Les technologies informatiques évoquées en introduction et
utiles à l'écoute des ondes déployées par ce
pionnier du magnéto portable et du micro à bonnette
désignent l'actualité d'un maestro trop hâtivement
associé au Nagra 3 et au Beyer M160. Même si l'insistance
sur la mobilité soudaine provoquée par ces innovations des
années 60 a permis qu'à « chaque fois,
l'oreille avisée et créatrice d'Antoine découvre
l'acoustique qui mènera le son comme la lumière
entraîne l'image. Le in et le off — le perçu et
l'imaginé — s'y rencontrent alors au plus fort de
l'invention cinématographique. », ainsi que
l’écrivait Claude Bailblé. De plus, la connaissance
qu’avait Bonfanti des outils dernier cri ne fait aucun doute. Il
savait désigner les gains, les pertes et les conséquences
de toute évolution technologique. Avec les cassettes DAT, le
numérique offre un temps plus long pour obtenir la bonne prise.

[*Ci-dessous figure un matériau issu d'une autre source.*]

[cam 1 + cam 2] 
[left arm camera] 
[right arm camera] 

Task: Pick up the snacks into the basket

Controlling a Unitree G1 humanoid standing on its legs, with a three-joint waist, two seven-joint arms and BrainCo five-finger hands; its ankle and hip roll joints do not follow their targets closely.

Enfin fiables, les micros sans fil saisissent avec précision,
mais leur localisation souvent idiote est au premier plan et fixe. Le
montage par ordinateur, fin, complexe, donne tout à voir, on en
oublierait d'ouvrir les oreilles. Il disait : “ Notre
métier est d'écouter, écouter pour que les gens
entendent. »
Dans La Charnière (1968), unique film qu’il réalisa
en solo, Bonfanti offre le meilleur sans effet : un condensé
des actions collectives. Tout aussi inadéquate que la
désignation film muet à propos d'une pellicule sourde, la
mention « son seul » et un titre
omniprésent ont été ajouté dans
l'édition DVD à ces images volontairement non
exposées. « Et là, ça paraît un
peu… peu seul… un peu, euh… c'est du cinéma
quoi ! », dit un ouvrier. Le matériau est une
suite de commentaires après la projection d'un autre film sur un
mouvement de grève en 1967 à Besançon. Il faut
ouïr dans le bruit de fond comment s'approche cette femme immobile
dont le timbre s'intensifie. Il faut être attentif au
découpage sans être freiné par le militantisme. Pas
d'effet de chœur ici, pas de brouhaha non plus, la
charnière existe entre deux voix, rarissime chevauchement,
lorsque la perche effectue sans impatience le mouvement attendu de l'une
à l'autre sur les mots : « C'est pas un film
de Kyrie Eleison ! » Ce n'est pas un Requiem.